Garry Winogrand unseen Colour


Most of you will be familiar with the extraordinary talent that was Garry Winogrand, a street photographer renowned for his portrayal of mid-20th century America who died in 1984. Winogrand has been an enormous influence on subsequent generations of street photographers and there is now, understandably, a renewed interest in his work. Winogrand is very much associated with black and white street photography but a large body of colour work does exist from the period 1958-1964 but is very difficult to locate.

Single colour street images by Winogrand have tantalisingly appeared here and there, the first picture below from 1963 was published in Bystander but the subsequent images have largely never before been published as far as I am aware. So it is with great pleasure that I am able to present them here on sevensevennine.com.


In Bystander Joel Meyerowitz says that…

“Garry also shot a lot of color, but on assignment and on trips and things like that. He didn’t see it as a major force”

When I asked Joel to elaborate a little on what Garry’s relationship with colour was, this is what he said…

“Garry was comfortable with color and didn’t have any strong feelings against it. I think he used it mainly for his commercial work as he often carried a Nikon with a long lens on it to make what he called “schmaltz” which means in Yiddish, fatty, or sentimental, or sweet, overripe…etc. For example, violinists who play at weddings usually render “schmaltzy versions of love songs.” But he also was carrying a second Leica with color in it and he loved showing slide shows of that work, once even showing it at MoMA when John did a show of Garry’s work. My guess is that since the times didn’t support color printing very easily he simply didn’t see any reason to emphasize it then. perhaps if color printing was as it is today he would have been thinking in those terms more frequently, but who knows?”
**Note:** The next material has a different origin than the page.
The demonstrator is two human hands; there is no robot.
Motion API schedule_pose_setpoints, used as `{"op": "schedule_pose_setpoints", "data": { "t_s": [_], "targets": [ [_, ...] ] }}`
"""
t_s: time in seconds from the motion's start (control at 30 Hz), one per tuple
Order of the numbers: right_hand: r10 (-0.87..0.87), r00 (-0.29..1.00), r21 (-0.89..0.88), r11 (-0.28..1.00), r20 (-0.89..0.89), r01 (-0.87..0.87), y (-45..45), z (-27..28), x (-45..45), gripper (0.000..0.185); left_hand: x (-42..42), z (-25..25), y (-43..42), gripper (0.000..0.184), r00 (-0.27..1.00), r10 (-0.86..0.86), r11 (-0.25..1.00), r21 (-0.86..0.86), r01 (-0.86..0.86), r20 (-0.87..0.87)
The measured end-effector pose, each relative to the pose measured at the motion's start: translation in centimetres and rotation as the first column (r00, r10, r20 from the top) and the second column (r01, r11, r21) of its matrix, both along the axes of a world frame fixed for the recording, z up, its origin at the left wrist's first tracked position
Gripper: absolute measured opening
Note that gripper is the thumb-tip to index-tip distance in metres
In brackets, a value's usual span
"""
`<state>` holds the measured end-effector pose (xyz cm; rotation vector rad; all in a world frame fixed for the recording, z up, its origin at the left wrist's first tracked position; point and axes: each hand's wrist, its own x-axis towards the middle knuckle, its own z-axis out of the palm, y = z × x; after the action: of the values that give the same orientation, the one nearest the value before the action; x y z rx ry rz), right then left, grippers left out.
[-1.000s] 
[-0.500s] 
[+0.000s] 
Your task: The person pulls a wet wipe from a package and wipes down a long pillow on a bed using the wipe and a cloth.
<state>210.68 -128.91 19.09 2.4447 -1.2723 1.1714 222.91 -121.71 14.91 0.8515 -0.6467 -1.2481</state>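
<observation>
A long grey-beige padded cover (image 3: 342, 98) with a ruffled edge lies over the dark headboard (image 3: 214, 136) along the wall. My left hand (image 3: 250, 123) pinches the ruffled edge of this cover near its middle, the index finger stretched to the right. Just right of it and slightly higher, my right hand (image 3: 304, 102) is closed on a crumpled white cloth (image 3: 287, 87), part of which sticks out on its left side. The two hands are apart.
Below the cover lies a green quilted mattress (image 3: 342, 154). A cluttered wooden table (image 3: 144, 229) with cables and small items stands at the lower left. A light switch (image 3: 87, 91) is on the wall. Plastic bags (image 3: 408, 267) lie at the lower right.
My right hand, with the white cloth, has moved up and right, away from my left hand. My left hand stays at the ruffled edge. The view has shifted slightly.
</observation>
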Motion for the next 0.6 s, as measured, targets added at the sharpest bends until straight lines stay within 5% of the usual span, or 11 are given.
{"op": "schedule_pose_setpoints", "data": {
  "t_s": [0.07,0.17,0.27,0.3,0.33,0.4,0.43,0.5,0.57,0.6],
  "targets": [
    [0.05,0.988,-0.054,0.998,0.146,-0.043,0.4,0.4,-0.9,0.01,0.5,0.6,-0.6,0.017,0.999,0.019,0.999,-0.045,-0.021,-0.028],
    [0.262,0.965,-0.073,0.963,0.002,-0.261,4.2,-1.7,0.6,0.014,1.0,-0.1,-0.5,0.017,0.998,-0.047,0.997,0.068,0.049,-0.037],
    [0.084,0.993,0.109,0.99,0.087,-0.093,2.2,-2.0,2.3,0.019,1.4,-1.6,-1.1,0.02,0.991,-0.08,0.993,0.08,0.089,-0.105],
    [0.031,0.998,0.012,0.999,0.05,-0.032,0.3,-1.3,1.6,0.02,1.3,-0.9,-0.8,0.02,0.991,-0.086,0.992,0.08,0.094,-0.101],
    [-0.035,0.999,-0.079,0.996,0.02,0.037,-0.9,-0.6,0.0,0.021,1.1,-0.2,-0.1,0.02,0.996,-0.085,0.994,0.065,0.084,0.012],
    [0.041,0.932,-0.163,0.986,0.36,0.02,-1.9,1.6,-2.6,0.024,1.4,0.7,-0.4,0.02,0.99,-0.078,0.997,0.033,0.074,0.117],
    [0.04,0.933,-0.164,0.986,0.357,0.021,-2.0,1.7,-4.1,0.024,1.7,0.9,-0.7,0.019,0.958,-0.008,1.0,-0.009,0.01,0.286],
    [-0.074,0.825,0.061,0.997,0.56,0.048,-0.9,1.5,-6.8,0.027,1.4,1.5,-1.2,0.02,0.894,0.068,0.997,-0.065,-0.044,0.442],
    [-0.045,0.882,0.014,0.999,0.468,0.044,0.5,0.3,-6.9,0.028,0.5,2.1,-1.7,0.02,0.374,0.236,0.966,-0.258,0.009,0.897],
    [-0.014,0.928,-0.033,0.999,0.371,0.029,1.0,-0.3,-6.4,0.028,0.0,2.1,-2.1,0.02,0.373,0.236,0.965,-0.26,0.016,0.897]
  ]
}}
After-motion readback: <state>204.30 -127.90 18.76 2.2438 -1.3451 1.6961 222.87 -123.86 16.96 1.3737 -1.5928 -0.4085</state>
Many thanks to those who assisted me in acquiring these images, I think it is historically important that they are available to excite and influence those of us continuing to work like Garry Winogrand today.


copyright Garry Winogrand


copyright Garry Winogrand


copyright Garry Winogrand


copyright Garry Winogrand


copyright Garry Winogrand


copyright Garry Winogrand


copyright Garry Winogrand


copyright Garry Winogrand


copyright Garry Winogrand


copyright Garry Winogrand


copyright Garry Winogrand


copyright Garry Winogrand


copyright Garry Winogrand


copyright Garry Winogrand


copyright Garry Winogrand


copyright Garry Winogrand


copyright Garry Winogrand


copyright Garry Winogrand


copyright Garry Winogrand


copyright Garry Winogrand


A Selection of Garry Winogrand’s Colour images can be seen at The QUAD Gallery at The Format International Photography Festival in Derby until the 8th May.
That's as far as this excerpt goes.